> [Task statement]:
Copy every line of the data that includes the string "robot".

(Stored data entries)
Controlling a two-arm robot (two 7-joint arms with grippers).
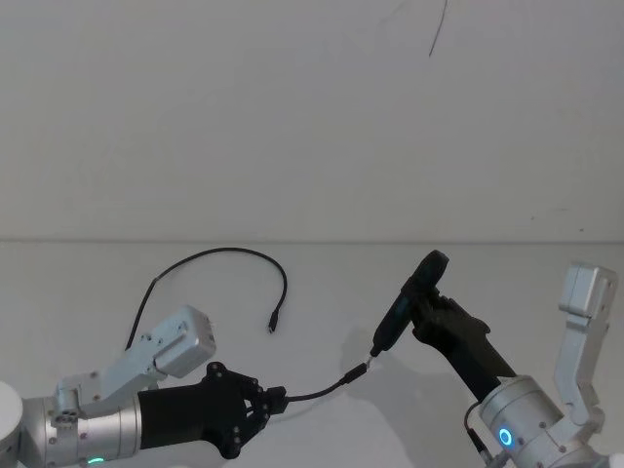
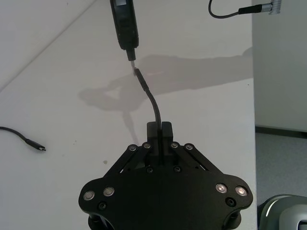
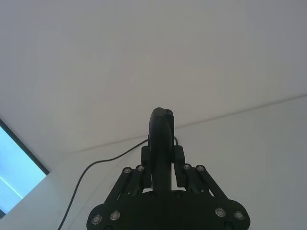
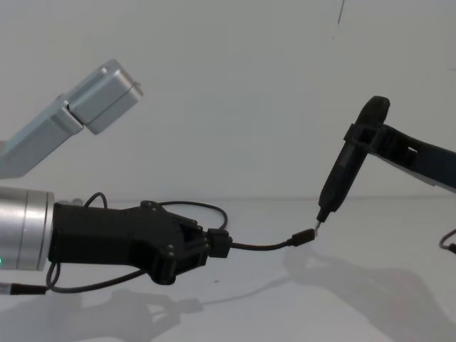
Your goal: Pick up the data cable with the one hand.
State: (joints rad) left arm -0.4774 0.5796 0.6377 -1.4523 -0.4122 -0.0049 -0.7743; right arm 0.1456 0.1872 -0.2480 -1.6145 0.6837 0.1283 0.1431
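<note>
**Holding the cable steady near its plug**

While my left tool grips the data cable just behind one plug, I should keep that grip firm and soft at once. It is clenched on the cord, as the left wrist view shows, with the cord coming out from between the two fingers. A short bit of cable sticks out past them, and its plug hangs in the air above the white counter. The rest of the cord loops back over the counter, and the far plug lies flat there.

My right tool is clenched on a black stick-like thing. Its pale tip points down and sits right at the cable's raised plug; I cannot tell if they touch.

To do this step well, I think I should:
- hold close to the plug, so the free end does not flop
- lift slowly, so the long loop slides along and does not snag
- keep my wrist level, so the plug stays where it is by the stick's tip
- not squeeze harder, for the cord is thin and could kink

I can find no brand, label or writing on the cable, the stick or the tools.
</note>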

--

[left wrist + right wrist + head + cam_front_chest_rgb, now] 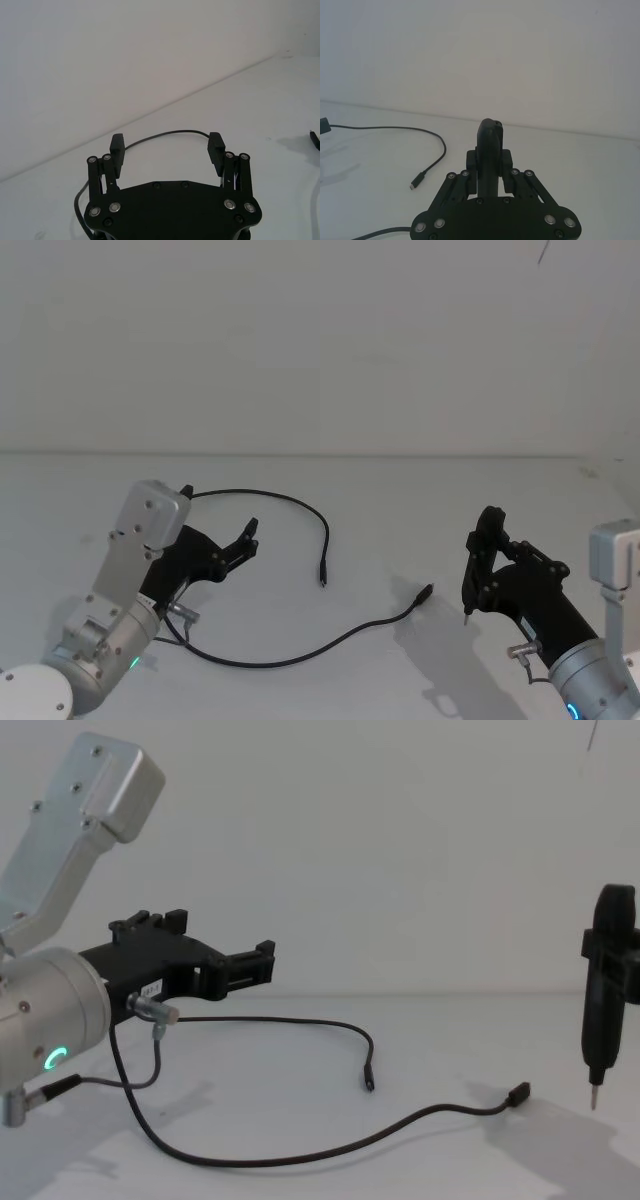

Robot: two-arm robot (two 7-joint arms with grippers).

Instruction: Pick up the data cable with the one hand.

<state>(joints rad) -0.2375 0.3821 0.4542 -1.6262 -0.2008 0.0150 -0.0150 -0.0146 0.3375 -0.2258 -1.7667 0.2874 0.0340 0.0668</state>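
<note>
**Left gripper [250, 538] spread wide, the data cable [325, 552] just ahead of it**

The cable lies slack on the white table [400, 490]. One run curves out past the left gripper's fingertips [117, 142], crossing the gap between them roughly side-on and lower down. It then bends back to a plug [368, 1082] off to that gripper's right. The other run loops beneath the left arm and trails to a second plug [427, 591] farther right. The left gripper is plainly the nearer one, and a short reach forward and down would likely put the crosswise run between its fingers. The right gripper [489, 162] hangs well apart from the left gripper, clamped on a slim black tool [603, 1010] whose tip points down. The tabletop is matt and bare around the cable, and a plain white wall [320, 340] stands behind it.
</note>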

> [Expected answer]:
Controlling a two-arm robot (two 7-joint arms with grippers).
Robot: two-arm robot (two 7-joint arms with grippers).

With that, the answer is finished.